## Instructions for the task
Within the data below, count every line that includes "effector" and report the total alone.

## Information supplied
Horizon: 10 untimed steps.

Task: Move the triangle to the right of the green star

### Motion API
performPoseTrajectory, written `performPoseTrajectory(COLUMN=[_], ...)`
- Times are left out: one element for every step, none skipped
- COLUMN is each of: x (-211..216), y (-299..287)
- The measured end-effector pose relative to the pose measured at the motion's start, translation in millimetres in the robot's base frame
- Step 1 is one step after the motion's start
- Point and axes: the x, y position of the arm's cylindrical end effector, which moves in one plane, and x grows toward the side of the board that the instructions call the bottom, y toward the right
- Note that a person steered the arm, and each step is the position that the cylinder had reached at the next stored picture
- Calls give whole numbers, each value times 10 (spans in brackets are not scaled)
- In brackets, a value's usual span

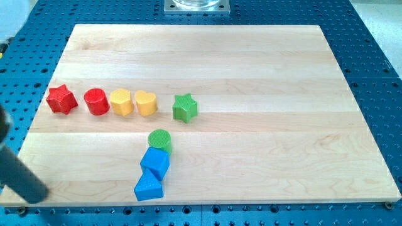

## Solution below
2